The story concerns a vain Prince, Prospero, who summons his friends to his palace and locks them in so that they will remain safe from the Red Death, a plague that is ravaging the countryside. He commands that there be a ball—the “masque”—but that no one is to wear red. But of course a figure clad all in red does appear; it is the red death, and it claims the lives of all in the castle.

Central to the story is the castle’s series of seven conjoined rooms, each furnished entirely in a single color and with a Gothic stained glass window of the same color. First is the blue room, followed by the purple, the green, the orange, the white, and the violet rooms. Last, buried in the deepest recess of the castle, is the black room. Only here is the window of a different color—it is crimson red. In the corner is an enormous ebony clock whose mournful tone so disquiets the visitors that they freeze, terrified, whenever it tolls. It is in this room, of course, that Prince Prospero meets his end at the hands of the Red Death.

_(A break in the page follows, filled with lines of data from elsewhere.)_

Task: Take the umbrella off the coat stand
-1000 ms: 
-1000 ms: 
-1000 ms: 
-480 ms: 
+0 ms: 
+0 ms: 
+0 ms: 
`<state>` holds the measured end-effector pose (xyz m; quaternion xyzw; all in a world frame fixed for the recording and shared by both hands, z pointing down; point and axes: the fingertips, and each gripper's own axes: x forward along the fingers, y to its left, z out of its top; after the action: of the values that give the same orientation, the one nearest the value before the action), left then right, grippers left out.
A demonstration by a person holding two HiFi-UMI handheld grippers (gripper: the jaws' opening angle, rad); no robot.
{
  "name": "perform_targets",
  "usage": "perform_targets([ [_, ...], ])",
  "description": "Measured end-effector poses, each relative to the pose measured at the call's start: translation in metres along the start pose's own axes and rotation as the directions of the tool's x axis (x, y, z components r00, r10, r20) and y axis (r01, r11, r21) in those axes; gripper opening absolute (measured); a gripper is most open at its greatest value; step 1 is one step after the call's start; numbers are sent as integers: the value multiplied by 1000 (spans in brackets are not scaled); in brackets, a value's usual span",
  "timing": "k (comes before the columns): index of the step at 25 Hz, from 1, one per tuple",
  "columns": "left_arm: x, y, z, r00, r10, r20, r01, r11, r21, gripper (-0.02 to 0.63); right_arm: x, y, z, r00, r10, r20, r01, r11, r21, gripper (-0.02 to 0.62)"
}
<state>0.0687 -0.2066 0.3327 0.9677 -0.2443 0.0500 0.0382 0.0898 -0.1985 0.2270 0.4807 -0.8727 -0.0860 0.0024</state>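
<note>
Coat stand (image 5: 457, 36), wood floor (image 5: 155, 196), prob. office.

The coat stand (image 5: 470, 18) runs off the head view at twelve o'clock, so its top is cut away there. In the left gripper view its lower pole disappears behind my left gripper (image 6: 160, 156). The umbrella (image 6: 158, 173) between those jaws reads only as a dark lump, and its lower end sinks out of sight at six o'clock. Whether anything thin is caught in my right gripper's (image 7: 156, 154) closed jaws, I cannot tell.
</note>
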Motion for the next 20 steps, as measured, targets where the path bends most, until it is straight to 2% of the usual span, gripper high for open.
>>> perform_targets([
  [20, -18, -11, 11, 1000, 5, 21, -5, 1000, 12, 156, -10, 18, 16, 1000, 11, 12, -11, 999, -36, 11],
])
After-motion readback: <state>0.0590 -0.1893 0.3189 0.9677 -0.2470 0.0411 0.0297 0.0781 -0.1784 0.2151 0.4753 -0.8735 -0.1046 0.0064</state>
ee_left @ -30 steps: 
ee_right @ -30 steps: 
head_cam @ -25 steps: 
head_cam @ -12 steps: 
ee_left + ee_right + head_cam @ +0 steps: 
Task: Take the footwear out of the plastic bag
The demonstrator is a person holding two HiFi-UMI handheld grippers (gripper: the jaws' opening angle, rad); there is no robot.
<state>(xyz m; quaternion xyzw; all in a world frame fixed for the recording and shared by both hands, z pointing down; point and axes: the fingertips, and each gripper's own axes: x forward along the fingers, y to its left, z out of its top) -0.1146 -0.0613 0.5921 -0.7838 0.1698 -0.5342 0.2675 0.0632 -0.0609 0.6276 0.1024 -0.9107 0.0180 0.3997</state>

Prospero’s Rooms is only intermittently programmatic. The opening music is intended to “set the scene”. The centerpiece is the middle section, an allegro that explores the rooms in the order presented by Poe. Rather than attempt to describe the rooms, I have tried to depict the actual colors themselves. The music slows again with the arrival of the seventh room and this point becomes more explicitly narrative in nature.

Perhaps the most specifically programmatic element of the piece is the sound of the ebony clock, which is heard throughout the work and which introduces each room as we enter it.

Prospero’s Rooms is dedicated to Alan Gilbert and the New York Philharmonic.

Rouse’s music is difficult for me to describe but there’s always rhyme and reason (for the most part) in his compositions. I liked every work on this new recording and I suppose one possible reason for my enjoyment stems from the fact that the music hit me on an emotional level immediately. The music’s language, which is predominantly tonal (though the idea of tonality in Rouse’s hands is sometimes stretched to its limit), just found a way under my skin. Make no mistake, this is some intense music, perhaps even, at various points, barbaric in it’s means of expression and pounding a point across to listener, but I suppose that’s another reason why I’m attracted to it, but then there’s an unmistakable lyricism that comes out from the shadows from time to time that leaves one breathless and yearning for more. I’d say there’s almost this Mahlerian quality in the music as it plays on these two extremes rather well, but not in a kitschy way like a composer such as Kancheli has done.

If you’re already a fan of Rouse, then this is a mandatory purchase, but if you’re just coming to Rouse’s music, this could very well act as an introduction to the composer. Alan Gilbert and the New York Philharmonic must be commended for their performances here. This disc is on my ‘Best of 2016’ list already and I do hope more people hear this music. Highly recommended!